Amaneció con un sabor amargo en la boca. En toda la noche el insomnio le ganó al sueño, imponiéndose con su vigilia obsesiva. Las tres veces que fue al baño siempre tuvo conciencia de la hora, acostumbraba a dormir con el reloj en su muñeca izquierda, 12 de la noche, dos, y cuatro y treinta de la mañana. Había sido una noche extraña, “en días pasado una sola meada bastaba”, pensó la tercera vez. Los canarios enjaulados del vecino alegraban la mañana y él trataba de contagiarse, pero más podía esa sensación extraña y misteriosa insertada en su estado de ánimo, era un desasosiego sin ninguna razón, ningún sentido. Se levantó, después de escuchar el ruido de la motocicleta del repartidor de periódicos. Miro debajo de la puerta y ahí estaba el diario. Sintió miedo sin saber por qué. ¿Qué temía? Volvió a pensar que ese nuevo día era diferente a los días anteriores. En el silencio de la casa sus pies descalzos eran los de un felino, suaves, sin ruido. Preparó café en la cocina y el aroma lo animó a sorberlo con placidez. De nuevo, con la taza en la mano, volvió a donde estaba el periódico, esperándolo para ser leído, volvió a pensar. Tomó el diario y se sentó en la butaca de siempre, cada dos o tres páginas, se detenía en una noticia mientras sorbía el café. Afuera, la calle se animaba con las voces de la gente que iba de paso hacia el mercado; de vez en cuando un perro ladraba en el extremo de la calle y otro respondía con un aullido largo y lúgubre, que la vieja Belén entre rezo y rezo, y el rosario en la mano, persignándose dejaba escuchar su voz anunciando, “esos ladridos de perros no son normales, y a esta hora menos. Estamos en una mala hora, mejor quédense en casa”, se paseaba de extremo a extremo, a lo largo de la calle, una calle que su ceguera se sabía de memoria, sin tropezar.
Lo enterraron en medio de la soledad de unos pocos vecinos. “Su familia brilló por su ausencia”, fue el final de la nota; se veía una foto donde un ataúd era bajado a pulso por cuatro sepultureros, a un pozo profundo y unas personas que no alcanzó a distinguir, con paraguas – vecinos, seguro –, pensó, protegiéndose de la lluvia que caía sin cesar.

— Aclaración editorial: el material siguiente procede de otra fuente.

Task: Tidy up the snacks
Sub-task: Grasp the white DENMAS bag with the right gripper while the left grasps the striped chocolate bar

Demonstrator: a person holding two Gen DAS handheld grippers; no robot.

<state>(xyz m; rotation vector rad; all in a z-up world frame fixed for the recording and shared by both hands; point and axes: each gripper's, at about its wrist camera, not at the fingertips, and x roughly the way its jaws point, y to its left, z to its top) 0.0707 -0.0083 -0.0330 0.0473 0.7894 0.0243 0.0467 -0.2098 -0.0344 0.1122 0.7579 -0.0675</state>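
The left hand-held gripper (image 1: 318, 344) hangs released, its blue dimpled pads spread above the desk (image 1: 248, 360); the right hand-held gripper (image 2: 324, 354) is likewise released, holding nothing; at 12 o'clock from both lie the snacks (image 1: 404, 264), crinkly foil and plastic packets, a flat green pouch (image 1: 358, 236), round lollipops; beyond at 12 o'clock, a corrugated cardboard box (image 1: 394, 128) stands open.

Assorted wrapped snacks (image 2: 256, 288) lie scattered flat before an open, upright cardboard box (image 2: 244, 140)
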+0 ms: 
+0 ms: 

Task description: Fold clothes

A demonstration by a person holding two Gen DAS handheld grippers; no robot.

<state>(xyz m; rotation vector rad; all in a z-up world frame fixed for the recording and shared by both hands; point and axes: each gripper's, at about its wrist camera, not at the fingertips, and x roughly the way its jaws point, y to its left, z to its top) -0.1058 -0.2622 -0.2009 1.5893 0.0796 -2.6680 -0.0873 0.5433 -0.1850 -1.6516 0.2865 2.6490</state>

“El señor…”, leyó su nombre, incrédulo, “descanse en paz. Las condolencias a su familia”. Recordó que su familia no estaba con él, que sus hijos se fueron lejos del país y nunca regresaron, que su esposa se marchó a pesar de amarlo, dejándolo en una casa grande que se caía a pedazos. Era extraño lo que leía porque no estaba enfermo. El médico le revisó los exámenes y todo estaba entre los valores normales, glicemia, colesterol. “Estás fuerte como un toro”, le había dicho después de comprobar su presión y el resto de signos vitales. “Más bien será como un gato, acaso no escucha el silencio de esta casa, mi querido doctor”, recuerda que le dijo hacía sólo un par de día.
Lo enterraron en medio de la soledad de unos pocos vecinos. “Su familia brilló por su ausencia”, fue el final de la nota; se veía una foto donde un ataúd era bajado a pulso por cuatro sepultureros, a un pozo profundo y unas personas que no alcanzó a distinguir, con paraguas – vecinos, seguro –, pensó, protegiéndose de la lluvia que caía sin cesar. La foto en blanco y negro lo entristeció aún más. Palpó su pulso como le enseñó el médico, ninguna señal; tomó un espejo que no se humedeció a pesar de inhalar y exhalar por la nariz; tocó suavemente su pecho y lo sintió helado, quizás eso evitaba que sintiera calor; se preguntó las tablas de las cuatro operaciones matemáticas y respondió con lucidez, sin errores, y eso lo asustó más. Entonces pensó que el diario tenía razón, que murió solo y abandonado, lejos de la gente que tanto amó. Se recostó en la butaca, subió los pies a un banquillo y dejó que el diario resbalara de sus manos, sintió una indiferencia sin angustia. La última imagen que recordó fue su muerte en blanco y negro, sin ningún colorido, los vecinos con paraguas negros y el ruido de la lluvia arreciando con fuerza, despidiéndolo con golpecitos breves e insistentes sobre la madera del ataúd, que descendía a lo profundo de la tierra. Una leve angustia le llevó a aceptar que su cuerpo se perdía irreparable en un río de aguas tranquilas y misteriosas y una absoluta indiferencia le invadió.